The Thursday, May 5, Greensboro Symphony concert, featuring an outstanding piano soloist and a well-prepared Mahler symphony, was a musical memory to cherish and a fitting finale to the 2004-05 season.
The concert opened with a straightforward rendition of Mozart's Overture to Don Giovanni. The overture starts with music from the climactic Fourth Act of the opera, in which the statue of the Commandant emerges from the underworld to invite Don Giovanni, his murderer, to dinner. After this spooky introduction, replete with overlong bass notes, chromatic harmonies and complicated (and awkward) cross-rhythms and syncopations, Maestro Dmitry Sitkovetsky led the orchestra in the cheerfully clean and rhythmic allegro that ushers in the celebrated story of flirtation and seduction. The string section sounded clean and well-rehearsed in the tricky passagework that abounds in the overture.
The extraordinary pianist was Madame Bella Davidovich, who had been originally scheduled earlier in the season, and the concerto she championed was Chopin's Piano Concerto No. 2, in f minor. Despite its name, this is actually the first concerto Chopin wrote, at the tender age of 19, a romantic work from the opening string tutti to the closing waltz (or Mazurka).
The orchestra's exposition, in which the two themes of the movement are stated, was fast and rather straight-laced, a far cry from what Mme. Davidovich soon gave us in her version of the same themes – tender, lingering romance, liberally interwoven with the lacy filigree of runs and arpeggios that are typical of the idiom Chopin invented. And yet Mme. Davidovich certainly doesn't lack strength, as she powered herself through the quasi-recitative of the otherwise wistful and plaintive second movement. The soft moments of this movement were arresting and captivating as the warm and clear notes of the bassoon, played by Carol Bernstorf, answered the piano dialogue. Unfortunately, the unforgiving acoustics of War Memorial Auditorium didn't allow the orchestra to match the pianissimos of the soloist – rather than rich and soft, these passages sounded thin and airy.
The finale of the concerto, with its blustery first theme, really came to life in the alternating slow sections: waltzes of exquisite simplicity, beautifully performed by Mme. Davidovich. A fetching horn call, subtly played by GSO principal horn, Robert Campbell, ushered in an almost carnaval-esque section, which led to the brilliant closing coda. The large audience gave a standing ovation to the soloist and orchestra but let the applause die out after the second curtain call. I would dearly have loved to hear a short encore!
The faulty acoustics were again evident in the second half of the concert, even though I moved up to the balcony, which usually has the best acoustics in most halls. An orchestra can only sound as good as the hall it performs in, so the first condition for great sound is a great hall. War Memorial Auditorium, with its very wide stage, is not a great hall! Sections of the orchestra don't blend together, even though the excellent musicians of the Greensboro Symphony try hard.
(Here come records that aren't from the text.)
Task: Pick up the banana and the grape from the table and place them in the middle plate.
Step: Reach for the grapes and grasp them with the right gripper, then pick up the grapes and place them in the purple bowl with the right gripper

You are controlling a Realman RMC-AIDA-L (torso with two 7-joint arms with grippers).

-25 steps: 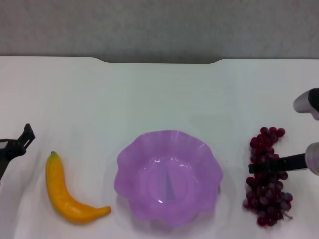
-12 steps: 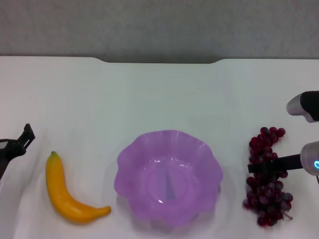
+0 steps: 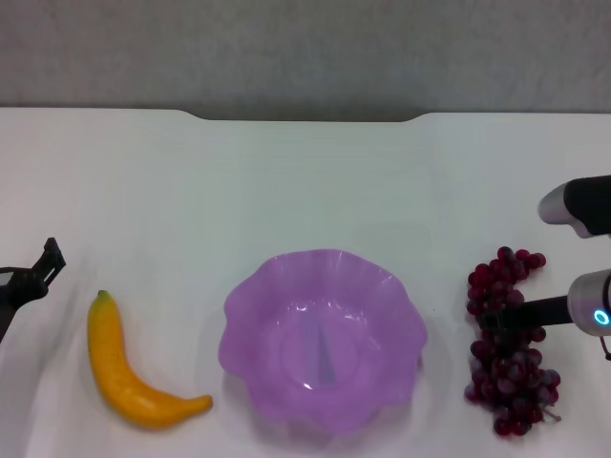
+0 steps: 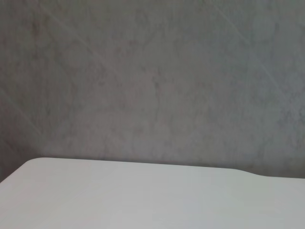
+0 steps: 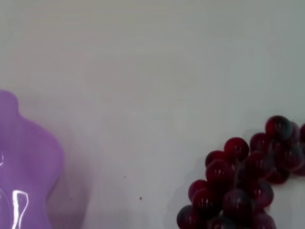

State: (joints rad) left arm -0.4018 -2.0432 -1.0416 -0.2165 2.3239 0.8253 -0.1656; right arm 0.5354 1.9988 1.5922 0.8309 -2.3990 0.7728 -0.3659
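In the head view the banana (image 3: pixel 131 368) lay on the white surface (image 3: pixel 305 181) left of the middle plate (image 3: pixel 323 336), and the grape (image 3: pixel 506 341) lay to its right. The right gripper (image 3: pixel 504 316) reached across the bunch, jaws clamped on it. The left gripper (image 3: pixel 38 270) sat parked at the left edge; its jaws' state could not be told. The left wrist view showed only surface (image 4: pixel 143 200) and wall. The right wrist view showed grapes (image 5: pixel 243 183) and the plate's rim (image 5: pixel 28 171).
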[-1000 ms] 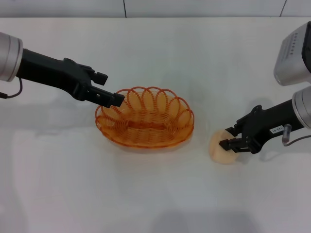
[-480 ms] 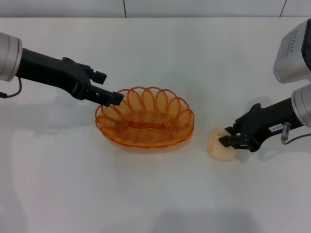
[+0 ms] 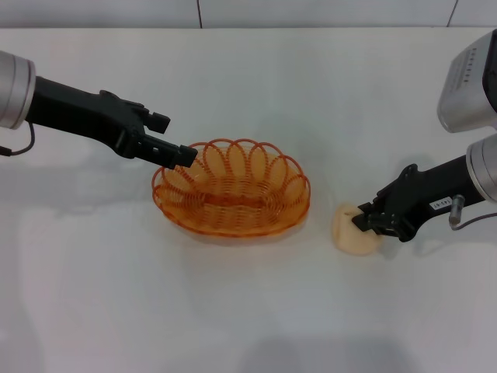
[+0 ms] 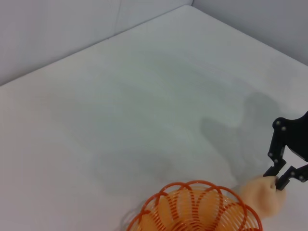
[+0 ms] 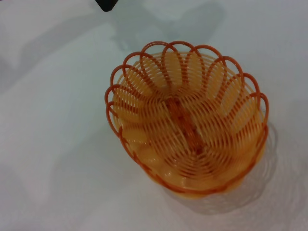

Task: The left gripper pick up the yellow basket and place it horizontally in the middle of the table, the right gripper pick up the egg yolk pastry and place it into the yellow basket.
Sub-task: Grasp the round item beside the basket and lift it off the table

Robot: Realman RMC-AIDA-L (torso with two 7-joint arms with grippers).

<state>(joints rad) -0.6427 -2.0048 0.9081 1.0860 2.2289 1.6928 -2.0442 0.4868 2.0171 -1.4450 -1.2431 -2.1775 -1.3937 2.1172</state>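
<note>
The yellow basket (image 3: 231, 194) rests lengthwise on the white table (image 3: 248, 311), near its middle. My left gripper (image 3: 175, 138) is open at the basket's back left rim, its lower finger just at the rim loops. The egg yolk pastry (image 3: 351, 233) lies on the table to the right of the basket. My right gripper (image 3: 363, 222) is shut on the pastry's right side. The left wrist view shows the basket's rim (image 4: 197, 211), the pastry (image 4: 257, 197) and the right gripper (image 4: 278, 179) pinching it. The right wrist view shows the empty basket (image 5: 187, 120) from above.
A grey wall edge (image 3: 199, 12) runs along the table's far side. White tabletop lies in front of the basket and between the basket and the pastry.
My right gripper's fingers have closed on the pastry and nudged it slightly up and left. My left gripper has drawn back a little from the basket's rim.
</note>
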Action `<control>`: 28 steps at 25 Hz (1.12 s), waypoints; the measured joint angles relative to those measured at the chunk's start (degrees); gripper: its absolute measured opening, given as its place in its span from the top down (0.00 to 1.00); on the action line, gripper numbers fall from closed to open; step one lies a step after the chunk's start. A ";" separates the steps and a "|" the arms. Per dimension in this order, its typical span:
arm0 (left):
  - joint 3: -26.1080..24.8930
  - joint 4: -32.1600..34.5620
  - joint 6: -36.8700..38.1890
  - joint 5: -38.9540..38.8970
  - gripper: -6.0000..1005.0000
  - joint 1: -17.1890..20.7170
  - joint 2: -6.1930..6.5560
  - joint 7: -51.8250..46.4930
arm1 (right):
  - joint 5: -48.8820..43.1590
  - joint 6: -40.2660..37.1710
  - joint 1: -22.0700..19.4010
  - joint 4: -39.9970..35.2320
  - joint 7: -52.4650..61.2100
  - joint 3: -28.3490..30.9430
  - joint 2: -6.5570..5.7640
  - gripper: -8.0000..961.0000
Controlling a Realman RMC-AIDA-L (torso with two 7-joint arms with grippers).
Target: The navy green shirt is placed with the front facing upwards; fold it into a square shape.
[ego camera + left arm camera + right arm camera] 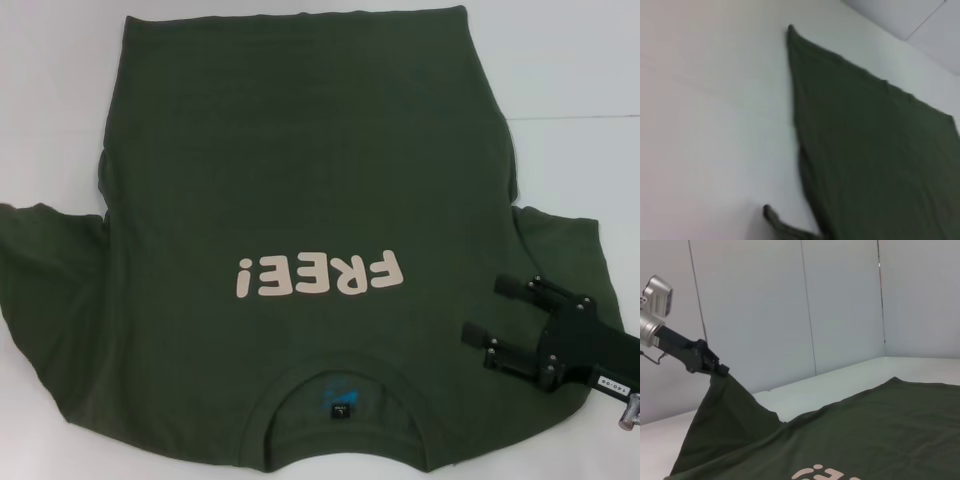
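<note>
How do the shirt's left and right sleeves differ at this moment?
The left sleeve is pulled up into a peak, pinched by the left gripper; the right sleeve lies flat on the table. The left gripper's fingers are shut on its sleeve; the right gripper is over its sleeve with fingers open, gripping nothing. Both sleeves are plain dark green, spread out from the shirt.

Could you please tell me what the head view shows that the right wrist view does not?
Head view only: the collar, and the right hand open over one sleeve. Right wrist view only: the left hand holding the other sleeve raised, before wall panels. Both: the navy green shirt and its cream lettering.
</note>
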 joint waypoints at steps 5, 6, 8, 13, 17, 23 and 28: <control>0.36 0.00 1.53 -2.07 0.96 -1.04 0.09 -0.07 | 0.00 0.02 0.06 0.08 0.00 0.00 0.00 0.13; 0.40 -0.01 1.81 -2.49 0.96 -1.10 0.09 -0.08 | 0.00 0.02 0.07 0.10 0.00 0.00 0.00 0.13; 0.57 -0.13 3.45 -4.51 0.96 -1.52 0.09 -0.09 | 0.00 0.02 0.08 0.10 0.00 0.00 0.00 0.13; 2.11 -0.70 5.82 -8.50 0.96 -2.39 -1.03 -0.09 | -0.01 0.09 0.22 0.09 0.00 0.00 0.08 0.13; 5.80 -1.19 5.59 -11.42 0.96 -2.77 -3.14 -0.09 | 0.01 0.12 0.33 0.09 0.00 -0.01 0.09 0.13; 8.36 -1.24 4.53 -12.61 0.96 -3.37 -6.69 0.62 | 0.08 0.12 0.36 0.37 -0.16 0.00 0.09 0.13; 9.89 -2.01 1.18 -12.80 0.96 -2.84 -9.92 1.75 | 0.30 0.11 0.35 0.80 -0.48 0.07 0.00 0.13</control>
Horns will always stand out (perhaps the back wall is too near the musicians) even in the softest passages, and high pitches are lost while the lower instruments tend to boom out.
Mahler's First Symphony, in D ("The Titan"), is perhaps the most familiar of his 9+ symphonies, and it is always a pleasure to hear. From the rarified opening, with its high-pitched string harmonics, to the schmaltzy Klezmer-like oboe duets, and from the sadly minor Frère Jacques bass solo (expressively played by John Spuller) to the loud and flashy horn glissandi, this symphony runs the gamut of emotions as well as orchestral gestures. Among the many outstanding solos were the delicate trumpetry of Anita Cirba, the plaintive expressivity of oboist Alicia Chapman, and the sassy cuckoo of clarinetist Kelly Burke. The enlarged horn section played with outstanding accuracy and warmth, as did the 49-piece string section. And Maestro Sitkovetsky led the entire orchestra with clarity and energy.
Odds & Sods
On Friday, April 16, I was privileged to hear the best performance of the NCSA orchestra I have heard in recent years. Maestro Serge Zehnacker led the huge orchestra of students (and a handful of alumni) through Mahler's Ninth Symphony, the only work on the program. Zehnacker's straightforward and somewhat prosaic technique served him especially well in the tricky ensemble work of the slow finale of the symphony, where even polished professional orchestras have been known to fall apart. Bravo!
Mahler is known to have predicted that his time would come, and indeed, during the years Leonard Bernstein led the New York Philharmonic – and until half a dozen years ago –Mahler's time did arrive. Unfortunately, when National Public Radio introduced the five-minute news break every hour on the hour, Mahler's (and Bruckner's) time was up. And of course now, with no Triad stations playing classical music except during the night, Classical Music's time may have passed, too.